John ap John died in 1697 at the home of son in law, John Mellor of Ipstones, Staffordshire, and was buried in nearby Basford. He lies in an unmarked grave in what today simply looks like a field.

Anne Hutchinson

There was dissent to Puritan beliefs in New England almost from the beginning and Anne Hutchinson, the daughter of our ancestor Rev. Francis MARBURY played an important role.

Anne Hutchinson (1591–1643) was one of the most prominent women in colonial America, noted for her strong religious convictions, and for her stand against the staunch religious orthodoxy of 17th century Massachusetts. She was a Puritan whose religious ideas were at odds with the established Puritan clergy in the Boston area, and her popularity and charisma created a schism in the Boston church which threatened to destroy the Puritans’ religious experiment in New England. Creating the most challenging situation for the ruling magistrates and ministers during her first three years in Boston, she was eventually tried and convicted, then banished from the Massachusetts Bay Colony with many of her followers.

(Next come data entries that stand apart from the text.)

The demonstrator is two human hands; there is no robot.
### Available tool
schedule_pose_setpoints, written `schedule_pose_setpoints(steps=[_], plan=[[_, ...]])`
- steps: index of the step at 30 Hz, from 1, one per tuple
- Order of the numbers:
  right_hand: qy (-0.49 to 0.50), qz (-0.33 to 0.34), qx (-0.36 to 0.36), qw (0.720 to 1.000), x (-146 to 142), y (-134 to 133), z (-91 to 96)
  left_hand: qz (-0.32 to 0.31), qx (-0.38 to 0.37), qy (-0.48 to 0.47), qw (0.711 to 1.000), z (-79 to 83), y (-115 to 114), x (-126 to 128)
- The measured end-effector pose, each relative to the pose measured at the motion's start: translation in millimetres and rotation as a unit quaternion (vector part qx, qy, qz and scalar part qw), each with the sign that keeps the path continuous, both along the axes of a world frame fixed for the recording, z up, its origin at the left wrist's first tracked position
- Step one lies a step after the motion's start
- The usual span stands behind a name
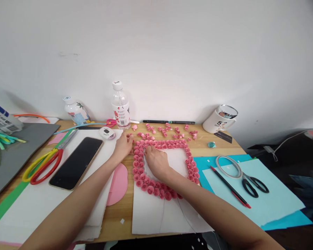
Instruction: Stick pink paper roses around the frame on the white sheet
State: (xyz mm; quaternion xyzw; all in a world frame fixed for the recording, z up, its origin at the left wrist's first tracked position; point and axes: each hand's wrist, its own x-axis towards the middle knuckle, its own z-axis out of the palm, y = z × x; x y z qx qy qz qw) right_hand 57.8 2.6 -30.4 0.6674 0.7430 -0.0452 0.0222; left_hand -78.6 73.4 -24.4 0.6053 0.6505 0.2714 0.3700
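Pink rolled paper roses (156, 191) form a thick border on a white sheet of paper (147, 215), outlining a heart-like or rounded square shape. At its upper left corner, my left hand (123, 146) has its fingers curled together; pink shows beside the fingertips, but any item in them is hidden. My right hand (158, 161) reaches inside the border, with its fingers pinched against the inner edge of the upper left roses. What lies between those fingertips is hidden. Behind the border, several loose paper roses (165, 131) are scattered on the wooden table (120, 222).
A phone (77, 163), red-and-yellow scissors (47, 163) and a correction-tape-like dispenser (106, 133) lie left. Bottles (121, 107) and a mug (219, 119) stand by the wall. At right, a tape roll (229, 166), black scissors (254, 184) and a pen (229, 185) rest on blue paper (273, 198).
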Motion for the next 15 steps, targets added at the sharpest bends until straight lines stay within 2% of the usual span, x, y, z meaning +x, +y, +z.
schedule_pose_setpoints(steps=[6, 15], plan=[[-0.023, 0.022, -0.008, 0.999, -3.8, -3.6, 5.9, 0.001, -0.013, -0.015, 1.000, 1.9, -2.1, 0.8], [-0.021, 0.027, -0.011, 0.999, -2.6, -3.6, 5.1, -0.009, 0.013, 0.008, 1.000, -3.0, -0.1, -0.7]])
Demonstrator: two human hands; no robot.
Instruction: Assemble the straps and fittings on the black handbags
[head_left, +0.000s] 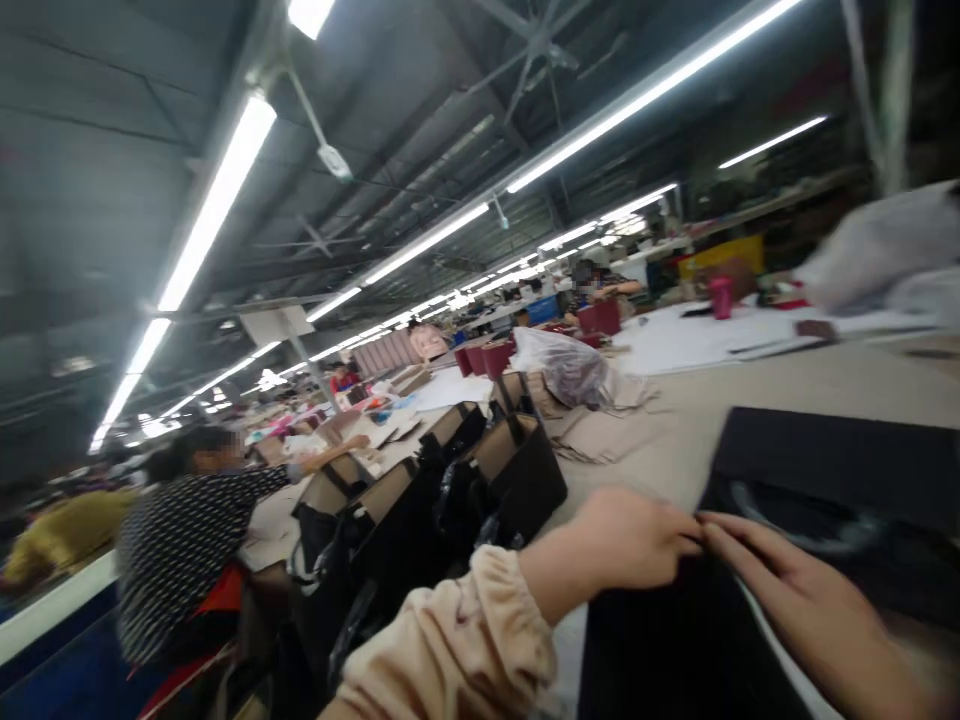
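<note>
My left hand [630, 540], in a beige fleece sleeve, is closed in a pinch on the top edge of a black panel [667, 650]. The fingers of my right hand [795, 590] press together on the same edge, their tips meeting those of my left hand. Whether the panel is cloth or leather cannot be told. A pale strip runs along its right side, by my right hand. Beyond my right hand lies another black piece [840, 460] on the table, with a blurred, shiny curved band across it. What lies between my fingertips is hidden.
Several black bags with tan insides [517, 475] stand close on my left. Clear plastic wrap [562, 365] and brown sheets [607, 430] lie behind them on the table [862, 385]. A co-worker in a dotted top [187, 540] reaches over the table at left. Dark red pieces [495, 357] stand farther back.
</note>
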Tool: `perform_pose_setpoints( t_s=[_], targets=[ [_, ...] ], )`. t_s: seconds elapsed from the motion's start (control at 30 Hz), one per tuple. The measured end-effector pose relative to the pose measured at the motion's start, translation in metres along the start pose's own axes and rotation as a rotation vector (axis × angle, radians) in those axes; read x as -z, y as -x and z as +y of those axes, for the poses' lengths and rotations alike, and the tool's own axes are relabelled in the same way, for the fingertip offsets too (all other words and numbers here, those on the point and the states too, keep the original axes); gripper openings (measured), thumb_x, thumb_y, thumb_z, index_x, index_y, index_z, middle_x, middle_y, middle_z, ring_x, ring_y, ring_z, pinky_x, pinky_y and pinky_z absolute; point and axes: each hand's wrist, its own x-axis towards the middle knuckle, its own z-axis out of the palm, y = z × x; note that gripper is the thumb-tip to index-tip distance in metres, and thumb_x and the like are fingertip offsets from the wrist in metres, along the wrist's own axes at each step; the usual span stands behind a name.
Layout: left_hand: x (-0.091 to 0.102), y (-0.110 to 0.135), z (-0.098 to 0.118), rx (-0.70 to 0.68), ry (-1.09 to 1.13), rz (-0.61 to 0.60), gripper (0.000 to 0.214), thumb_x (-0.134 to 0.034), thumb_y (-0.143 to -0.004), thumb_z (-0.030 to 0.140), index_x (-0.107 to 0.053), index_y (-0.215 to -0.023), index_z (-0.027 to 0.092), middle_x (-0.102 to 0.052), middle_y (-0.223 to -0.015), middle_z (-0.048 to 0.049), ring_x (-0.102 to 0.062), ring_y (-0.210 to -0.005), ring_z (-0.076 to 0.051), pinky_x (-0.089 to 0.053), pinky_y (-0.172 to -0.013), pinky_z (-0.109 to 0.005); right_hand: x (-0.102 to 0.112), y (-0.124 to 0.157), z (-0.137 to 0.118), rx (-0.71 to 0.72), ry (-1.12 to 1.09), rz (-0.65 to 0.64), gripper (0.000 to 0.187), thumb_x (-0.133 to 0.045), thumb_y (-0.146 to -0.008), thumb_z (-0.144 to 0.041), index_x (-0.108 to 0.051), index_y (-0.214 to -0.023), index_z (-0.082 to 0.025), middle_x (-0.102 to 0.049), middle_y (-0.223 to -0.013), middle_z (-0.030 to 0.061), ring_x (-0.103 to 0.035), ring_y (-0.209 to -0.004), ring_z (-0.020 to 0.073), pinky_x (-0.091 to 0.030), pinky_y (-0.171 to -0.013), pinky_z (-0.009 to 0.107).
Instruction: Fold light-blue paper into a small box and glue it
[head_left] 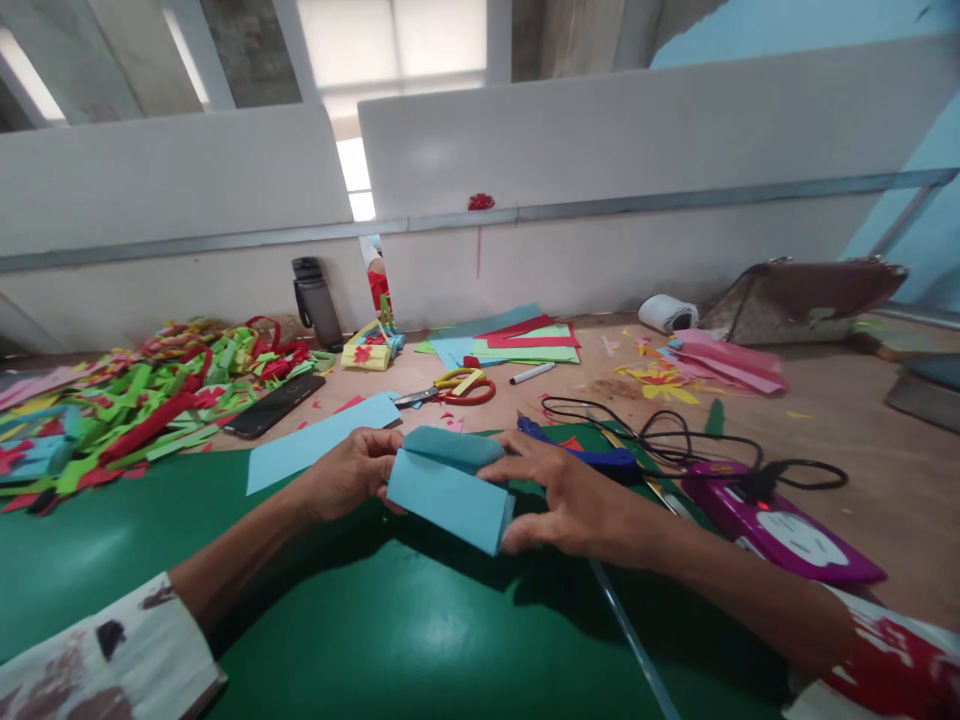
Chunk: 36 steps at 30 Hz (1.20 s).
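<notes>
A folded piece of light blue paper is held above the green mat, its layers standing apart along the top. My left hand pinches its left end between thumb and fingers. At the right end, my right hand grips the paper, thumb at the near corner and fingers over the back layer. Behind my left hand lies a flat light blue sheet. Scissors with orange and yellow handles rest just beyond the paper. A blue glue gun lies behind my right hand, partly hidden by it.
Paper strips heap at the left beside a black phone. A grey bottle stands at the back. Coloured sheets, a marker and pink paper lie beyond. A purple power strip with black cable is right; a clear glue stick lies in front.
</notes>
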Motion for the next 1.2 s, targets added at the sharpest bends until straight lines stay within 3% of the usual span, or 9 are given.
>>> perform_pose_setpoints(
  t_s=[0.07, 0.33, 0.43, 0.53, 0.7, 0.8, 0.87, 1.03, 1.2],
  targets=[
    [-0.001, 0.000, -0.001, 0.008, 0.020, 0.005, 0.032, -0.080, -0.058, 0.036, -0.063, -0.069, 0.012, -0.055, -0.047, 0.0028, -0.051, -0.038, -0.008, -0.052, -0.045, -0.025, -0.001, 0.001, 0.000, 0.025, -0.050, -0.072, 0.051, -0.075, -0.064, -0.026, -0.062, -0.113, -0.025, -0.057, -0.111, 0.0062, -0.054, -0.104, 0.0224, -0.045, -0.086, 0.034],
    [-0.005, -0.005, -0.003, 0.000, 0.085, 0.029, 0.032, -0.080, -0.059, 0.034, -0.065, -0.077, 0.012, -0.060, -0.056, 0.0001, -0.056, -0.044, -0.011, -0.051, -0.044, -0.024, -0.002, 0.002, -0.004, 0.036, -0.135, -0.004, 0.062, -0.076, -0.063, -0.029, -0.055, -0.121, -0.024, -0.060, -0.116, 0.0045, -0.056, -0.102, 0.0215, -0.044, -0.086, 0.031],
    [-0.009, -0.005, -0.002, -0.020, 0.123, 0.031, 0.042, -0.077, -0.063, 0.034, -0.064, -0.099, 0.016, -0.063, -0.069, -0.0010, -0.059, -0.052, -0.011, -0.053, -0.049, -0.024, -0.008, 0.003, -0.002, 0.091, 0.026, 0.018, 0.065, -0.074, -0.065, -0.030, -0.051, -0.126, -0.020, -0.060, -0.118, 0.0092, -0.055, -0.107, 0.0246, -0.044, -0.088, 0.033],
    [-0.017, -0.003, 0.002, -0.055, 0.137, 0.041, 0.046, -0.067, -0.074, 0.040, -0.057, -0.114, 0.020, -0.063, -0.083, -0.0042, -0.061, -0.065, -0.015, -0.054, -0.052, -0.027, -0.015, 0.002, 0.002, 0.146, 0.244, 0.109, 0.065, -0.075, -0.065, -0.027, -0.051, -0.125, -0.014, -0.063, -0.110, 0.0132, -0.059, -0.096, 0.0242, -0.047, -0.080, 0.033],
    [-0.036, 0.002, 0.007, -0.024, -0.039, 0.163, 0.051, -0.049, -0.080, 0.056, -0.058, -0.111, 0.017, -0.062, -0.090, -0.0100, -0.060, -0.075, -0.020, -0.052, -0.048, -0.025, -0.023, 0.000, 0.005, 0.366, 0.627, 0.202, 0.057, -0.075, -0.066, -0.025, -0.055, -0.113, -0.001, -0.064, -0.090, 0.0164, -0.058, -0.084, 0.0272, -0.047, -0.075, 0.041],
    [-0.042, 0.005, 0.011, -0.067, -0.107, 0.287, 0.052, -0.051, -0.078, 0.058, -0.056, -0.112, 0.020, -0.058, -0.105, -0.0103, -0.059, -0.083, -0.021, -0.052, -0.046, -0.023, -0.025, 0.000, 0.003, 0.342, 0.748, 0.243, 0.052, -0.073, -0.068, -0.027, -0.057, -0.111, -0.003, -0.064, -0.087, 0.0151, -0.058, -0.081, 0.0276, -0.046, -0.075, 0.044],
    [-0.045, 0.006, 0.013, -0.052, -0.096, 0.324, 0.050, -0.053, -0.077, 0.057, -0.054, -0.112, 0.021, -0.056, -0.110, -0.0096, -0.059, -0.081, -0.019, -0.052, -0.045, -0.023, -0.025, 0.000, 0.002, 0.316, 0.792, 0.257, 0.050, -0.072, -0.069, -0.028, -0.058, -0.110, -0.003, -0.063, -0.085, 0.0140, -0.057, -0.079, 0.0272, -0.046, -0.075, 0.044],
    [-0.056, 0.004, 0.013, 0.013, -0.042, 0.234, 0.044, -0.057, -0.077, 0.052, -0.049, -0.110, 0.024, -0.058, -0.091, -0.0045, -0.060, -0.073, -0.018, -0.051, -0.046, -0.024, -0.026, 0.000, -0.003, 0.369, 0.795, 0.225, 0.038, -0.063, -0.077, -0.021, -0.057, -0.111, -0.005, -0.062, -0.086, 0.0125, -0.056, -0.079, 0.0249, -0.044, -0.073, 0.042],
    [-0.061, 0.001, 0.011, -0.011, -0.025, 0.286, 0.050, -0.065, -0.072, 0.030, -0.042, -0.117, 0.026, -0.058, -0.094, -0.0038, -0.061, -0.073, -0.018, -0.051, -0.045, -0.024, -0.028, -0.003, -0.003, 0.396, 0.697, 0.217, 0.046, -0.070, -0.071, -0.027, -0.057, -0.111, -0.007, -0.061, -0.090, 0.0122, -0.054, -0.081, 0.0248, -0.044, -0.075, 0.041]
  ],
)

Anne Hutchinson figures prominently in an excellent book , The Wordy Shipmates by Sarah Vowell.

Anne is a key figure in the study of the development of religious freedom in England’s American colonies and the history of women in ministry. She challenged the authority of the ministers, exposing the subordination of women in the culture of colonial Massachusetts. Although her religious ideas remain controversial, her implicit rejection of state authority to prescribe specific religious rites and interpretations, was later enshrined in the American Constitution. The State of Massachusetts honors her with a State House monument calling her a “courageous exponent of civil liberty and religious toleration.”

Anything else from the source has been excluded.